The Slatest

Senate Republicans Shrug Off New Allegation, Promise Kavanaugh Vote in “Near Future”

Senate Majority Leader Mitch McConnell (R-KY) leaves the Senate floor and heads to his office on Capitol Hill, September 24, 2018 in Washington,
Mitch McConnell is promising Brett Kavanaugh will get a vote “in the near future.”
Drew Angerer/Getty Images

The partisan battle lines over Brett Kavanaugh’s nomination are now starker than ever following the second allegation of sexual misconduct against President Trump’s Supreme Court nominee. Democrats are demanding that a vote on his confirmation be put on hold for as long as it takes for the FBI to properly investigate the claims; Republicans are shrugging the whole thing off as a partisan ploy and vowing to push forward with a vote as planned.
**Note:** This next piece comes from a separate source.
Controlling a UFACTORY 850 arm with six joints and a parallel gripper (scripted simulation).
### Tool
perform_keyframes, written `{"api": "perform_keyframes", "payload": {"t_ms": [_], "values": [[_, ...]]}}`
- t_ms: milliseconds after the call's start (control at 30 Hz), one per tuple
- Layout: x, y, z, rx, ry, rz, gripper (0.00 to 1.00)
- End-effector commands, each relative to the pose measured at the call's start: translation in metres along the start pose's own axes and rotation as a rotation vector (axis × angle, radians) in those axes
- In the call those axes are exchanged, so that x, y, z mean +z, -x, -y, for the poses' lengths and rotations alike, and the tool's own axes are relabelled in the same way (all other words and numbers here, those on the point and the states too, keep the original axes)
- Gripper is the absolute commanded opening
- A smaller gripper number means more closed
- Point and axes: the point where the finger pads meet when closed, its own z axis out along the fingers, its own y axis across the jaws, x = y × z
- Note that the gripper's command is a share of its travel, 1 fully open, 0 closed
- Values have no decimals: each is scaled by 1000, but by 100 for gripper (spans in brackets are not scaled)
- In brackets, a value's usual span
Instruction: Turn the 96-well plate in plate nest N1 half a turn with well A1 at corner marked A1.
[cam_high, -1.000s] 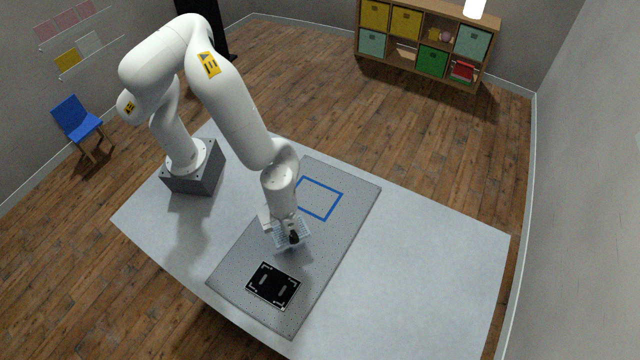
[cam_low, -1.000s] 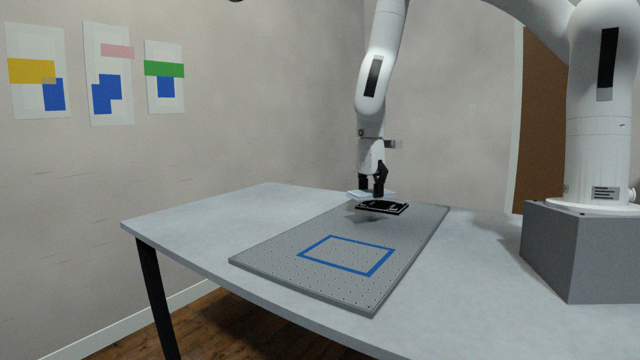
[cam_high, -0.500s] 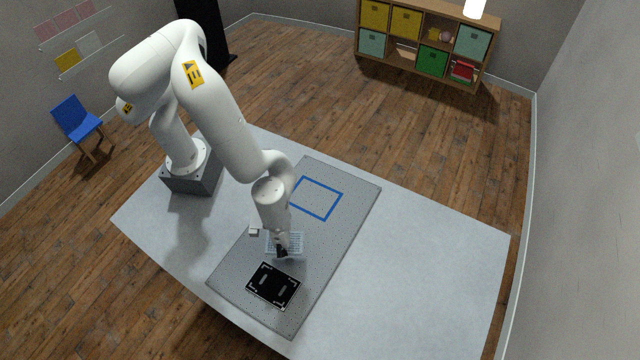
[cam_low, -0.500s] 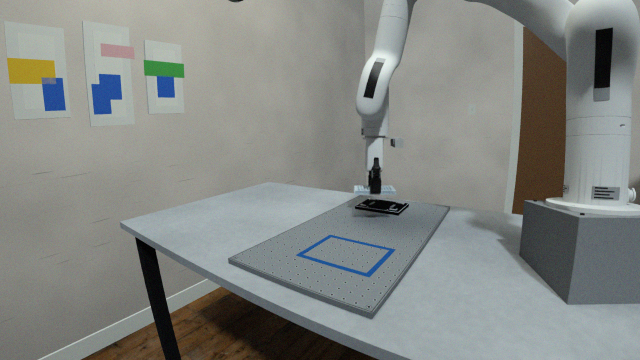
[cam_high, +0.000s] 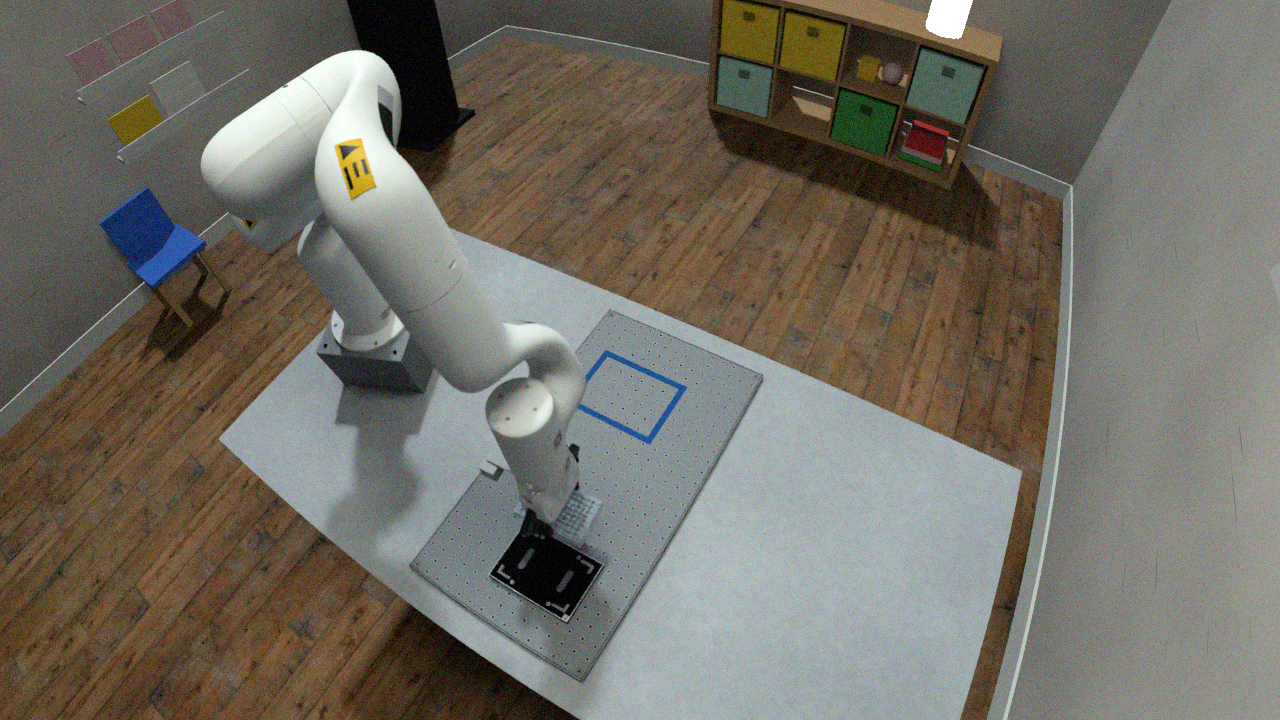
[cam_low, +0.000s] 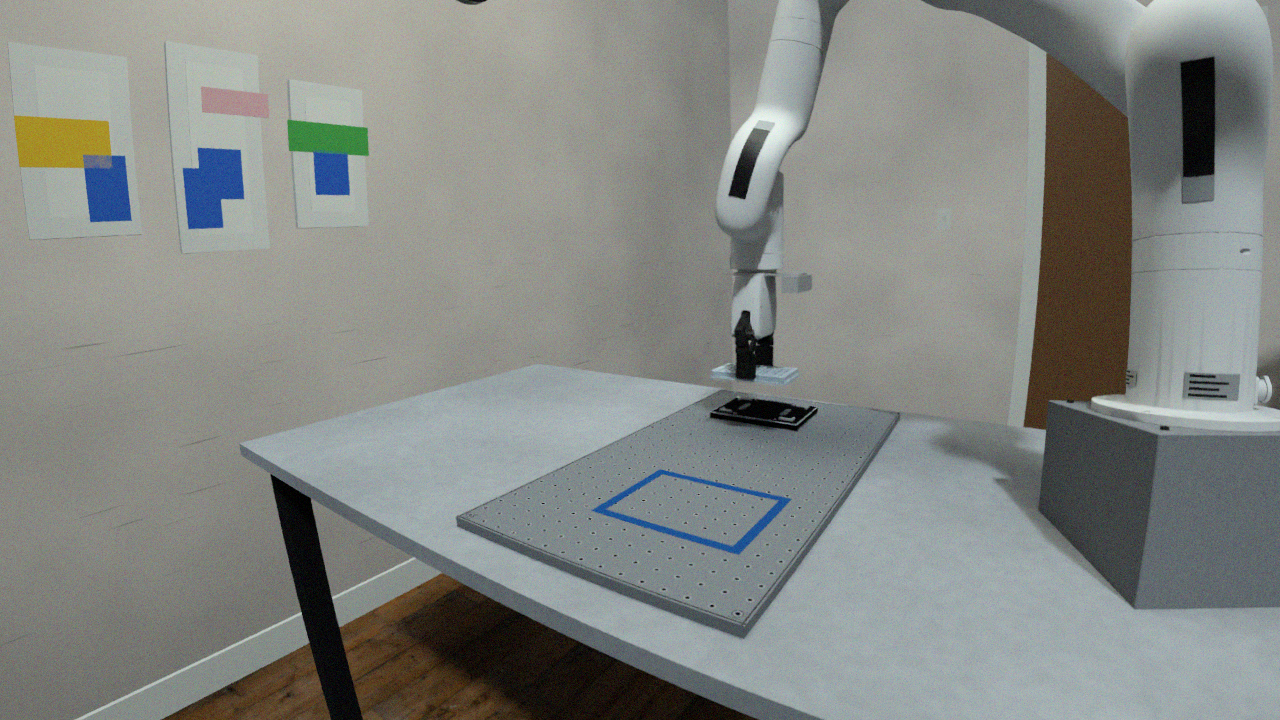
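- The grey tabletop [cam_low: 895,644] carries the arm's grey pedestal [cam_low: 1154,573] and a long perforated board [cam_low: 554,528] with a blue taped rectangle [cam_low: 626,490] at one end.
- The white arm [cam_high: 402,241] reaches over the board's other end, wrist pointing straight down.
- The black plate nest N1 [cam_high: 537,586] lies flat on the board with white locator marks at its corners; nothing sits in it.
- The tool [cam_low: 750,365] is clamped on the 96-well plate [cam_low: 778,374], its jaws spread wide across the plate's width.
- The plate hangs level in the air, close above the nest and apart from it; from overhead it appears offset toward the blue rectangle.
- The cut-off corner is too small to make out, so its orientation cannot be judged.
- The plate is probably light, stiff moulded plastic with smooth, slippery side walls; a grip across the skirt at mid-length should keep it level, and a tilted descent could leave it riding on a locator.
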Motion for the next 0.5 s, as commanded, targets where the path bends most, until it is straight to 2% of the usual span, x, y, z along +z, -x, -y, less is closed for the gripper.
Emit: {"api": "perform_keyframes", "payload": {"t_ms": [0,467], "values": [[-1,2,11,58,-25,3,0],[-4,7,57,58,-25,3,0]]}}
“I want to be perfectly clear what is taking place,” Majority Leader Mitch McConnell said on the Senate floor Monday afternoon. “Senate Democrats and their allies are trying to destroy a man’s personal and professional life on the basis of decades-old allegations that are unsubstantiated and uncoordinated. That is where we are. This is what the so-called resistance has become: a smear campaign pure and simple, aided and abetted by members of the United States Senate.” McConnell added: “This fine nominee will receive a vote, in the Senate, in the near future.”

Utah Sen. Sen. Orrin Hatch, a former Republican chairman of the Judiciary Committee and a current member of the panel, made the GOP’s agenda explicit in a tweet earlier Monday: “We should hear from Dr. [Christine Blasey] Ford on Thursday as planned. Then we should vote.”
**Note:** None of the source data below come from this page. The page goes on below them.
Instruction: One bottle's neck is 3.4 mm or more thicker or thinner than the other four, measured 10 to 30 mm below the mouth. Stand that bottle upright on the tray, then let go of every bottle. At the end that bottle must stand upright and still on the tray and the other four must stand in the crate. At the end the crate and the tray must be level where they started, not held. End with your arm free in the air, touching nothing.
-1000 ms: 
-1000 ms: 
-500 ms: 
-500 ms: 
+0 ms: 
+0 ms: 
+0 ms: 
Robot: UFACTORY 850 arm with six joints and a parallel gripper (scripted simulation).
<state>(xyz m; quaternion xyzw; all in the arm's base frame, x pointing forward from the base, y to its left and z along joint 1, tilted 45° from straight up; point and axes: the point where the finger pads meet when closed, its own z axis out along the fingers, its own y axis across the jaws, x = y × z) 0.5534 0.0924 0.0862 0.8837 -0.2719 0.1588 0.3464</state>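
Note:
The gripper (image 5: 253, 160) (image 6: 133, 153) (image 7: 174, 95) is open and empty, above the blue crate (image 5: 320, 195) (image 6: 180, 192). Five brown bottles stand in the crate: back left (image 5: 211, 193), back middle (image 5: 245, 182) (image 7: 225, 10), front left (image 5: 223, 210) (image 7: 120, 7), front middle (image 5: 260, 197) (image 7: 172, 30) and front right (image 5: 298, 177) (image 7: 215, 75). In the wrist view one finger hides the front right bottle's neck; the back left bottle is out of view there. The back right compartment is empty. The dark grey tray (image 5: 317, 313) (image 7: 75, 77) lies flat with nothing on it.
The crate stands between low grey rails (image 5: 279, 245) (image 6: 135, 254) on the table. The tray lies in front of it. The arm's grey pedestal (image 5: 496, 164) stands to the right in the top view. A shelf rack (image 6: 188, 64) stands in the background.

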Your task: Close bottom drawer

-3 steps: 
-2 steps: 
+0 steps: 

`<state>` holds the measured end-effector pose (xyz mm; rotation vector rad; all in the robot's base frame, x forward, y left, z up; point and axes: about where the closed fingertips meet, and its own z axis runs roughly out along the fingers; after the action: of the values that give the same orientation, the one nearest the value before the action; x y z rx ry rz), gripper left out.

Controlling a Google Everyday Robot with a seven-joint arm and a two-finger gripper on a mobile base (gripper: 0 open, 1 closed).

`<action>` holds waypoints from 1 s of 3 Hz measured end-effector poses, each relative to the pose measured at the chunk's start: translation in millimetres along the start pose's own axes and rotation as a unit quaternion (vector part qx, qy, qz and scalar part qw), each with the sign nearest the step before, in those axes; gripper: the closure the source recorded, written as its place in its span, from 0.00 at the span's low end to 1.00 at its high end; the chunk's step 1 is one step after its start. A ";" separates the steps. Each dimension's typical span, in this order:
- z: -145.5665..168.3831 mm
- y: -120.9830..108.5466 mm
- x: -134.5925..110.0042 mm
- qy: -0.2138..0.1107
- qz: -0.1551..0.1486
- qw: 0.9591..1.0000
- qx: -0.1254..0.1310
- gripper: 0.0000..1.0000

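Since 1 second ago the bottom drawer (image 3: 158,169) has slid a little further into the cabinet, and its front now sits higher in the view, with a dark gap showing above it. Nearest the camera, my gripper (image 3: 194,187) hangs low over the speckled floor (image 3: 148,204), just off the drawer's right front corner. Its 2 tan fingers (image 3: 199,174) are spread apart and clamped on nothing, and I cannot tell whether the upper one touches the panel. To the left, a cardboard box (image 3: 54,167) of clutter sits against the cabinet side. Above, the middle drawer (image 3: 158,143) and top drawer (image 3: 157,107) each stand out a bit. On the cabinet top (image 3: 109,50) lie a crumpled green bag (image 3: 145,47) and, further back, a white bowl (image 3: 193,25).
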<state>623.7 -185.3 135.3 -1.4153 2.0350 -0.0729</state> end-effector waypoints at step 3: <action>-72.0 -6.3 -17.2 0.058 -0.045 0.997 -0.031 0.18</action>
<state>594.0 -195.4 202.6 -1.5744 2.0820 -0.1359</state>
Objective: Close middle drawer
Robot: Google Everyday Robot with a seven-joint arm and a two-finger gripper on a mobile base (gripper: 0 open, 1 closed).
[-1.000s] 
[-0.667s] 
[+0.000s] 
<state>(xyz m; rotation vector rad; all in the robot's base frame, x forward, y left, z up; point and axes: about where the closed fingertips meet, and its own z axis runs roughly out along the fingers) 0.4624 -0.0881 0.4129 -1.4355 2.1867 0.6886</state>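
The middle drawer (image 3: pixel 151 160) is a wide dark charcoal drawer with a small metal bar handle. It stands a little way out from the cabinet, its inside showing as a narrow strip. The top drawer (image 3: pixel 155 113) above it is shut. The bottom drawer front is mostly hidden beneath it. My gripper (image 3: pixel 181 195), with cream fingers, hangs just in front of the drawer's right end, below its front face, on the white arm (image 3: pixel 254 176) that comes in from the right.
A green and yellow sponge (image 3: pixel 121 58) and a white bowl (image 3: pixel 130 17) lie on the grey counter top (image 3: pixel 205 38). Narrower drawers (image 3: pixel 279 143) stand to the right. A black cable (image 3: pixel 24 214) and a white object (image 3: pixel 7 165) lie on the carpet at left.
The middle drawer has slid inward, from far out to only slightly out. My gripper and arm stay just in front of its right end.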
President Trump earlier in the day described Kavanaugh as “a man with an unblemished past” and dismissed Deborah Ramirez’s claim—that Kavanaugh had exposed his penis to her during a drunken dormitory party during their first year at Yale—as “totally political.” Shortly after Hatch weighed in, Kavanaugh released his own statement dismissing the allegations much the same way Senate Republicans and the White House had.

“There is now a frenzy to come up with something—anything—that will block this process and a vote on my confirmation from occurring,” Kavanaugh said in a letter to the Senate that was also made public. “The coordinated effort to destroy my good name will not drive me out. The vile threats of violence against my family will not drive me out. The last-minute character assassination will not succeed.” Earlier Monday, White House counselor Kellyanne Conway had also suggested the timing of the accusations were a coordinated effort. “This is starting to feel like a vast left-wing conspiracy,” she told CBS.
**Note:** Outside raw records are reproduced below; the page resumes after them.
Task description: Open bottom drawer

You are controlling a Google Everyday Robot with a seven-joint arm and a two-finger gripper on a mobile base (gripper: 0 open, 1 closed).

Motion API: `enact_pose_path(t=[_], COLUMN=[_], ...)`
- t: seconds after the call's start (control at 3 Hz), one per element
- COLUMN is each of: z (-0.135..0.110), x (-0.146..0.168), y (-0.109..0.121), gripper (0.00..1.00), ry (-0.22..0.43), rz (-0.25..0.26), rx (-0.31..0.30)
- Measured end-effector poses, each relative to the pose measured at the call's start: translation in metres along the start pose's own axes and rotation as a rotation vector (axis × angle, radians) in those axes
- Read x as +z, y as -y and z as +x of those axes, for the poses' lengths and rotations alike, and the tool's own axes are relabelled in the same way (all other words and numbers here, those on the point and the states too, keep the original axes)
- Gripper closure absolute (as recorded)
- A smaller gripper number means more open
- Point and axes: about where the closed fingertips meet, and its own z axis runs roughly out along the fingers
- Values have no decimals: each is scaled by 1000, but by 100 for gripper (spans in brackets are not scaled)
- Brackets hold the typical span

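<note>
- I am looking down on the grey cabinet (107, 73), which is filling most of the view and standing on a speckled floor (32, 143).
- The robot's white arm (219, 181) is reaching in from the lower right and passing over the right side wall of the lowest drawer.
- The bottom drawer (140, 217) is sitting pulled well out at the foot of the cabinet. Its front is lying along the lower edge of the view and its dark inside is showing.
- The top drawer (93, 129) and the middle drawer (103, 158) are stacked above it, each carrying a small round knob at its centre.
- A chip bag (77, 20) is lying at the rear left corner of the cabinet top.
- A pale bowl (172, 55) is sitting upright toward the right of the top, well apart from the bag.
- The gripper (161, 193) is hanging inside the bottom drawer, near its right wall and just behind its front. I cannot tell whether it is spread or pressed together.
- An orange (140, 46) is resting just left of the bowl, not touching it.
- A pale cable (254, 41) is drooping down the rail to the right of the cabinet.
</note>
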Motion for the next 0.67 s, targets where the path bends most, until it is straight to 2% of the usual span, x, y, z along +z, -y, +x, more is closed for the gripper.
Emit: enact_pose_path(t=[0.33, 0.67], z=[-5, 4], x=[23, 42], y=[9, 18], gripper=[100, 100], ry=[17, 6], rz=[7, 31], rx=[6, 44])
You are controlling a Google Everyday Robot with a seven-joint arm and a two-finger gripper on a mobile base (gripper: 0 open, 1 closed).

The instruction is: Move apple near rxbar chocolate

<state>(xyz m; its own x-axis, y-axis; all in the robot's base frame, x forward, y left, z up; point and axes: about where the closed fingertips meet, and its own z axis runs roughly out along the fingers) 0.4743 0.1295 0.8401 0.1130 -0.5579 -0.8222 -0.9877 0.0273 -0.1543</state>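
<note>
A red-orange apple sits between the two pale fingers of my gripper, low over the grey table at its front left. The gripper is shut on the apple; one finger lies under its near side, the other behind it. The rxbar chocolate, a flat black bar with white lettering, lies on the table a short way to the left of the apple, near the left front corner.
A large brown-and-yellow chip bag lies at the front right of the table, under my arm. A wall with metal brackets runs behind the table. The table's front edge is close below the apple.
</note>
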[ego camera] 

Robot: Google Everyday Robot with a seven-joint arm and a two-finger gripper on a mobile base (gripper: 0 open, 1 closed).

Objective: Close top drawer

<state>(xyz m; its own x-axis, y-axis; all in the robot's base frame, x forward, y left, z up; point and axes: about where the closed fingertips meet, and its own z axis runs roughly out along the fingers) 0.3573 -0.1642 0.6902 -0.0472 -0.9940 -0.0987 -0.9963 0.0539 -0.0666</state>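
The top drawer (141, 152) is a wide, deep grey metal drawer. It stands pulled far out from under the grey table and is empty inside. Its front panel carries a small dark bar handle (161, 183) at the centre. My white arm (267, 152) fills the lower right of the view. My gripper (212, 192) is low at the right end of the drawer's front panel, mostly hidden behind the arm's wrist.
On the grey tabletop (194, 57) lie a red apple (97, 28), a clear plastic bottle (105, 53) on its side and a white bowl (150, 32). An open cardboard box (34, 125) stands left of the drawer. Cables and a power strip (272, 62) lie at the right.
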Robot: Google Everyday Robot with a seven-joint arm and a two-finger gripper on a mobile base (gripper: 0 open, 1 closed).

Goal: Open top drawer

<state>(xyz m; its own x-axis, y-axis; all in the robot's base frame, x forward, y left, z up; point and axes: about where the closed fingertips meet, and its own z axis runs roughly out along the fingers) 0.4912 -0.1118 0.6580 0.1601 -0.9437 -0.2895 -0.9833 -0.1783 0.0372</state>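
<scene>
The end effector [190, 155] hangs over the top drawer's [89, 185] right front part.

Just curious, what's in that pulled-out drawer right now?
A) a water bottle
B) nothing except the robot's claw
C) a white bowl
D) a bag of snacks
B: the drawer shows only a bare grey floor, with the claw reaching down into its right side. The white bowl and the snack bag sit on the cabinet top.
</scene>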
Democrats, meanwhile, stepped up their defense both of Ford, who claims that Kavanaugh sexually assaulted her during high school, and of Ramirez, who detailed her claim to the New Yorker. While the GOP buzzwords were smear campaign and character assassination, a number of Democrats were pushing the hashtag #BelieveSurvivors.

Sen. Dianne Feinstein, the top Democrat on the judiciary panel, was the first on Sunday to call for “an immediate postponement of any further proceedings” following the new allegation. Senate Minority Leader Chuck Schumer then joined the Democratic chorus on Monday afternoon in his first public comments since the second allegation was made public.

“There is only one way to get to the bottom of these allegations against Judge Kavanaugh and prevent the nation from being thrown into further turmoil: an independent background check investigation by the FBI,” Schumer tweeted. “If President Trump and Senate Republicans are so certain the allegations against Judge Kavanaugh aren’t true, then why are they blocking the FBI from reopening the background check and investigating—a routine practice for judicial nominees? What are they hiding?”

Kavanaugh and Ford are both still scheduled to appear before the Senate Judiciary Committee on Thursday. As the polarization deepens, anything could happen between now and then.